Salesforce has launched Headless 360, redesigning the platform as a backend execution layer rather than a destination you log into.
Having announced the launch at Salesforce TDX, this update ensures that users will no longer need to open Salesforce to get work done, with workflows surfaced directly in tools such as Slack, Teams, WhatsApp, and voice interfaces.
This is not just about removing the browser, but also about decoupling execution from interface as Salesforce becomes an invisible layer that powers workflows everywhere.
Speaking at the keynote on Wednesday, Joe Inzerillo, President of Enterprise and AI Technology at Salesforce, explained how Headless 360 lets companies build both traditional rule-based software and newer AI-driven systems together, without needing deep AI expertise.
“Software, traditionally, has been deterministic. You put in a set of data, you write some procedures, and the same thing comes out the same side every day.
“55% of enterprise companies say that the biggest problem that they have, is that they do not have enough AI talent.
“Today, we are going to show you how you can use Salesforce Headless 360 to change the way that you’re fundamentally developing code, not just the agentic side, but also the deterministic side.”
CRM Actions Without a Central Interface
This shift in how enterprise software is accessed and used on Salesforce relocates the center of activity for its users, moving them away from the traditional requirement to enter a dedicated interface, navigate records, and manually execute workflows.
Now that dependency on a central UI has been removed, every capability, such as updating a case or triggering an approval chain, is now exposed as an API, tool, or command that agents can invoke directly.
Instead of users going to Salesforce, the platform comes to wherever the work is already happening, enabling agents to surface structured, interactive workflows directly inside communication channels such as Slack, WhatsApp, Microsoft Teams, and voice interfaces.
As a result, a support agent handling a conversation does not need to open a CRM tab to update a case as the workflow appears inline, often as a card or interactive element, allowing actions such as approvals, status updates, or rebooking flows to be completed within the conversation itself.
With the conversation now becoming the primary interface, rather than a dashboard or console, work that previously required context switching, such as moving from a chat to a CRM system, is now embedded directly into the communication thread.
For CX, this ensures that the user experience becomes continuous rather than fragmented, whilst agents orchestrate the underlying business logic, workflows, and data, the user interacts only with the surfaced outcome.

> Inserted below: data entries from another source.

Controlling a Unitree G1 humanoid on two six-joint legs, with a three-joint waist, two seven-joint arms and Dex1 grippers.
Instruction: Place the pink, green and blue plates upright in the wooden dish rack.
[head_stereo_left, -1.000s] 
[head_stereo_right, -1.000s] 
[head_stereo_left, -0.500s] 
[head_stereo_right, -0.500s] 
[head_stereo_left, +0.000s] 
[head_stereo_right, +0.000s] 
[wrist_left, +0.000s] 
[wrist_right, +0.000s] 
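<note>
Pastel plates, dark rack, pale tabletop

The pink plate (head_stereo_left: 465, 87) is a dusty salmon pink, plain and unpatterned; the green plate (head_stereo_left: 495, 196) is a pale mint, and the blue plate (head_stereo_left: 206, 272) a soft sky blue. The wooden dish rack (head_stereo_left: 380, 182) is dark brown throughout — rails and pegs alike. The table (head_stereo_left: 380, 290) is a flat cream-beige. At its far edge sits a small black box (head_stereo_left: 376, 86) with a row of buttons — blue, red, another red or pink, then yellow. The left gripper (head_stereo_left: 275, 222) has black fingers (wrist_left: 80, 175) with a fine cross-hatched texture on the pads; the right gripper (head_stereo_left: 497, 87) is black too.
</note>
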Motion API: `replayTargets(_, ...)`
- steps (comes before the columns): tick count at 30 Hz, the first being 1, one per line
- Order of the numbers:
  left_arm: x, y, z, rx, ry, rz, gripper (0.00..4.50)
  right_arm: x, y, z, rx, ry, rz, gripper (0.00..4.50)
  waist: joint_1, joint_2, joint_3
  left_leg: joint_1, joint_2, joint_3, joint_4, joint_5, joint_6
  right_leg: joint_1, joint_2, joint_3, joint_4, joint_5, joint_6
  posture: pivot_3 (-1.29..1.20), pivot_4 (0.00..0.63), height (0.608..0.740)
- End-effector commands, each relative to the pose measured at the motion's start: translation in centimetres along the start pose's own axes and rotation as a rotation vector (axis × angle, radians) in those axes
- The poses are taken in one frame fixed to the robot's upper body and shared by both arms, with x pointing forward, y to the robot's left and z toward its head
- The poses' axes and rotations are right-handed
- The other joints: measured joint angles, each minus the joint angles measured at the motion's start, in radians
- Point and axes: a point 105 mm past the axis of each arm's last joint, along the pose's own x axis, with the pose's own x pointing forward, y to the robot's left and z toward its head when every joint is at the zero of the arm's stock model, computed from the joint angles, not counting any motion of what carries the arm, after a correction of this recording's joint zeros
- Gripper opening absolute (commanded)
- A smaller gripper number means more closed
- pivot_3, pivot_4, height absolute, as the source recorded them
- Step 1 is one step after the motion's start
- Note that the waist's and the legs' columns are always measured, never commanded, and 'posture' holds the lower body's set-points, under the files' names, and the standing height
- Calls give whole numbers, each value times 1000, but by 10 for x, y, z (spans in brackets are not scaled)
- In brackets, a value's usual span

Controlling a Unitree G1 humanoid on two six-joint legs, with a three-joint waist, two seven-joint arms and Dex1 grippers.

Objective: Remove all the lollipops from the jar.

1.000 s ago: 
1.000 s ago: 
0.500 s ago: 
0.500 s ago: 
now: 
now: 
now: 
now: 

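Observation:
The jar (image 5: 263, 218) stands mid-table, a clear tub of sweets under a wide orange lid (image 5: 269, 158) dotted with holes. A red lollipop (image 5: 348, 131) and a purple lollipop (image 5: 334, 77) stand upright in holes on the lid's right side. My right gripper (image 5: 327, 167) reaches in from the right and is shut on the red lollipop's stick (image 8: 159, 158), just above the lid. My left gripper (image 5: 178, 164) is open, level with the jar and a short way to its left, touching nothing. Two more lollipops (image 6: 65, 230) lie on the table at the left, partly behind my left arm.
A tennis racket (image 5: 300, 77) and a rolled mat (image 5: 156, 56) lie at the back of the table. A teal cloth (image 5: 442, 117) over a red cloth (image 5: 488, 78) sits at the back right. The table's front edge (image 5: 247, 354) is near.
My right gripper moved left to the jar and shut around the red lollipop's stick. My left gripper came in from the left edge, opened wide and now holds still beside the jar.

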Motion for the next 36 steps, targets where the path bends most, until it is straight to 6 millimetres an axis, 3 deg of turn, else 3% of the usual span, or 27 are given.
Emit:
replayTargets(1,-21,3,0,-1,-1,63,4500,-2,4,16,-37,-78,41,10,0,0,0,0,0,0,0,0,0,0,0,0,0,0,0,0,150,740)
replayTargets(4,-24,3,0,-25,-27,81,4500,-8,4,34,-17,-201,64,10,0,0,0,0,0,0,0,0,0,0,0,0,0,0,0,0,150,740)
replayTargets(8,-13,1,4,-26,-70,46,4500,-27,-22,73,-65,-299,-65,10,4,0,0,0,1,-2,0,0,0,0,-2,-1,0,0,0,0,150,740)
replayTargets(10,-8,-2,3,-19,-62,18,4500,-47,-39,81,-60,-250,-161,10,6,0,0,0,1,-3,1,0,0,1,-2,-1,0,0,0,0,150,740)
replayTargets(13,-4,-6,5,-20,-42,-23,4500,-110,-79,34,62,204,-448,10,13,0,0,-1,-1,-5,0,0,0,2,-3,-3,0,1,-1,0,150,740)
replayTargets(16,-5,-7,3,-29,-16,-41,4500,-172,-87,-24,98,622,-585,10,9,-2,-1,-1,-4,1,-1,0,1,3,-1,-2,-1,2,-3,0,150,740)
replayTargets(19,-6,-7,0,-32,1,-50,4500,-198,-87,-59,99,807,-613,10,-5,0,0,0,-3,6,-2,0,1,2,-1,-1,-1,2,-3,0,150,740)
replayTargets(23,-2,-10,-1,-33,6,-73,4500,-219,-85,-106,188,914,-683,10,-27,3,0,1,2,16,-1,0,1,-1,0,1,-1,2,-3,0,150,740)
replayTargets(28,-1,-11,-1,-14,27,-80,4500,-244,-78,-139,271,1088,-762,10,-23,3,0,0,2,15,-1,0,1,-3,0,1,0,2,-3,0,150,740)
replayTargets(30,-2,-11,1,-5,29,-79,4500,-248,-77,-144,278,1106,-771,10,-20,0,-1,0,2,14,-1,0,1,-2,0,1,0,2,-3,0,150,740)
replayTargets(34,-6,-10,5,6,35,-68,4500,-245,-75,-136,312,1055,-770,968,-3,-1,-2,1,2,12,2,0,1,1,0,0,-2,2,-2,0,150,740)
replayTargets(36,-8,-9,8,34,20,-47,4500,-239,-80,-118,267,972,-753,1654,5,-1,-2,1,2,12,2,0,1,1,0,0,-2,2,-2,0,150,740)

By exposing all core capabilities programmatically, Salesforce enables both humans and AI agents to operate on the same system of record without replicating logic elsewhere, reducing duplication and ensuring that approvals, compliance rules, and workflows remain consistent regardless of where they are executed.
The removal of the UI as a required entry point is less about eliminating interfaces and more about decoupling execution from presentation.
Experience Layer: Build Once, Deliver Everywhere
Salesforce has also introduced the Experience Layer as part of its shift toward a headless, API-first model, separating what an agent does from how it is presented to the user.
In earlier systems, workflows and their interfaces were tightly coupled, with a case update screen or approval form existing only inside Salesforce.
The Experience Layer renders the same underlying workflow as a native interaction across multiple environments without rewriting it.
Developers define workflows, logic, and data interactions once within the platform, with the layer then translating these into interactive components suited to different surfaces.
A single approval process might appear as a Slack card, a mobile UI element, a voice prompt, or a chat interface, depending on the channel, with the functionality remaining the same while the presentation adapts to the context.
The layer also supports richer interaction models than plain text, rendering structured elements such as decision tiles, data views, or multi-step workflows for enterprise tasks that require more than conversational input.
This allows them to be expressed as interactive components that are native to the host environment, rather than forcing users back into a centralized UI.
From a systems perspective, this design reduces fragmentation across channels, as supporting Slack, mobile apps, and voice interfaces previously required separate implementations.
The Experience Layer instead acts as a unifying abstraction, ensuring all channels draw from the same underlying workflows and data models, improving consistency and reducing maintenance overhead.
This shifts enterprise software toward a service-oriented interaction model, whilst the platform provides context, workflows, and governance, the Experience Layer handles distribution across surfaces.
Users can interact through the tools they already use, and agents mediate between those tools and the underlying system, providing a flexible interface while keeping logic centralized and consistent.